__Assignment__:
For the records below, give the number of lines in which "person" appears, and add nothing else.

__Information__:
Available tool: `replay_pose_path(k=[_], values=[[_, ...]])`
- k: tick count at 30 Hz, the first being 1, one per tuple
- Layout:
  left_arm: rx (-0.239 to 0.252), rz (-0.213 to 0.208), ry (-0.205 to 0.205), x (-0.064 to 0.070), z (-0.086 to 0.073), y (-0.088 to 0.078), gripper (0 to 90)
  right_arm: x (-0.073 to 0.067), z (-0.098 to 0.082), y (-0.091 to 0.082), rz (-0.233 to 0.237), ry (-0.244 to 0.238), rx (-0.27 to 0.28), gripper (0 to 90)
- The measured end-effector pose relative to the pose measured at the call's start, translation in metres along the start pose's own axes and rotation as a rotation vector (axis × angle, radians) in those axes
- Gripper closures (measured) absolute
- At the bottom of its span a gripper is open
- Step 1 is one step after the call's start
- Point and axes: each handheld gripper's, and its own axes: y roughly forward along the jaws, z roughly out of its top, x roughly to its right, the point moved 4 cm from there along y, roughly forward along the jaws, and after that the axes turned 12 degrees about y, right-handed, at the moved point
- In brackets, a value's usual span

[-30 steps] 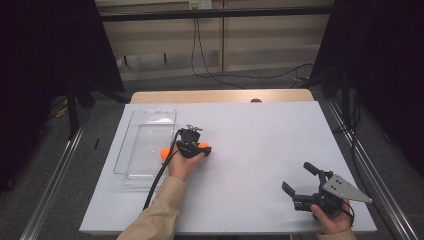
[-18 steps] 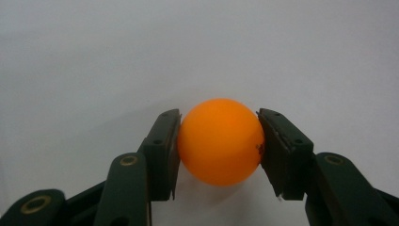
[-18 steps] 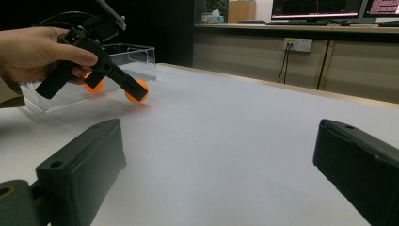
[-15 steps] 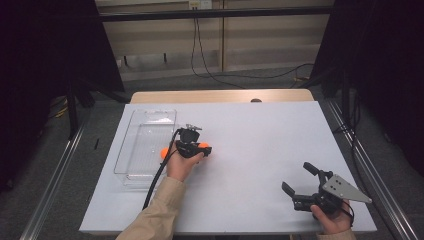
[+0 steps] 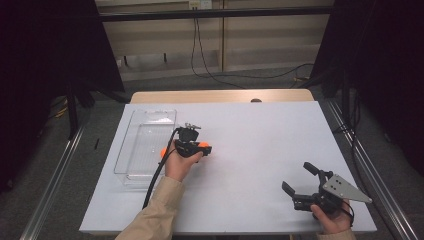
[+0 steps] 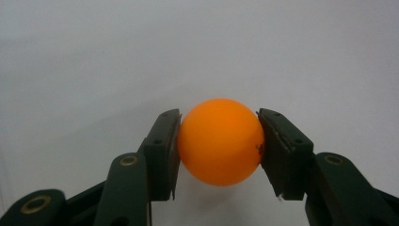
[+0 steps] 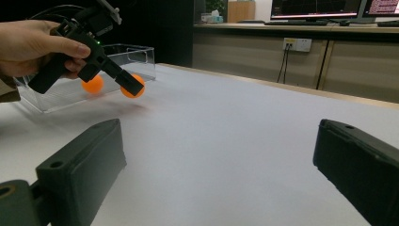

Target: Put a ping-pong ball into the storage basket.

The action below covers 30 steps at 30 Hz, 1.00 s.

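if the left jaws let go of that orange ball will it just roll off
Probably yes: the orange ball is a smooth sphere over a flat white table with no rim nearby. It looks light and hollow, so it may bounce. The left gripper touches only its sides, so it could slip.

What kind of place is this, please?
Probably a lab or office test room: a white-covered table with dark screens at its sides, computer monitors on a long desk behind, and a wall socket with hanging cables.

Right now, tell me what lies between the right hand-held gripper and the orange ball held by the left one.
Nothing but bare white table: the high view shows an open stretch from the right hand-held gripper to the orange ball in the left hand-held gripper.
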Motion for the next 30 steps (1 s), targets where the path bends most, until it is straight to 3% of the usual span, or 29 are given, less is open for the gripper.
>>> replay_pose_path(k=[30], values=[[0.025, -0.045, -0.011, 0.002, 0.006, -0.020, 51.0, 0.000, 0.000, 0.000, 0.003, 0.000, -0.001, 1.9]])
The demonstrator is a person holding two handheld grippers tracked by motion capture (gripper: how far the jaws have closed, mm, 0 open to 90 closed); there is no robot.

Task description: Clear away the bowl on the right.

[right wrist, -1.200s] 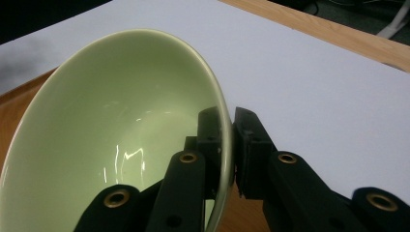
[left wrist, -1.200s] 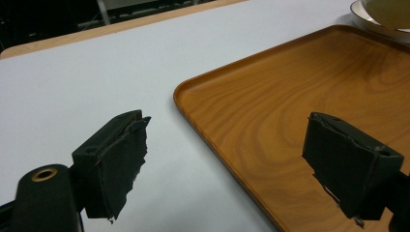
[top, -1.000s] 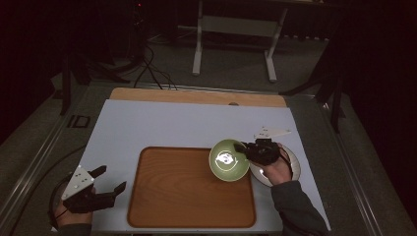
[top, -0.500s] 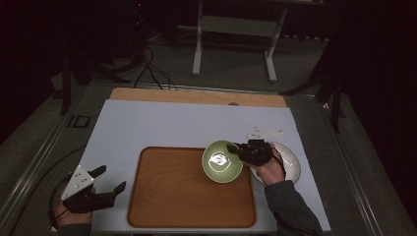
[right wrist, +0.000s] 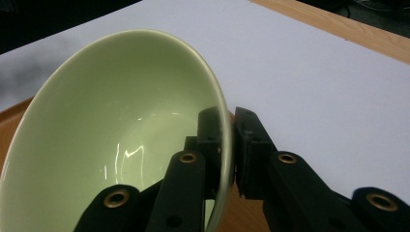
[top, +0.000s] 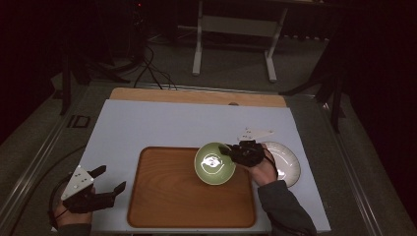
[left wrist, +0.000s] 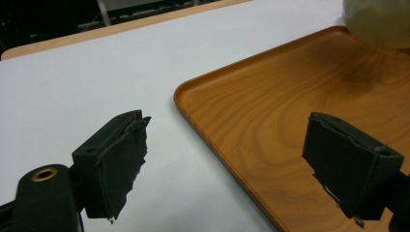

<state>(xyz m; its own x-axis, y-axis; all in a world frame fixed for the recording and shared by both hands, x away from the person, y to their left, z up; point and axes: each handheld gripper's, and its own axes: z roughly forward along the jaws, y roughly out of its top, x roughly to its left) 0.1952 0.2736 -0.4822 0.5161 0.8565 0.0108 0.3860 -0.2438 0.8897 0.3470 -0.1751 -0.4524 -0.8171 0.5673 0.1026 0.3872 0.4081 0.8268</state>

__Exercise answer__:
2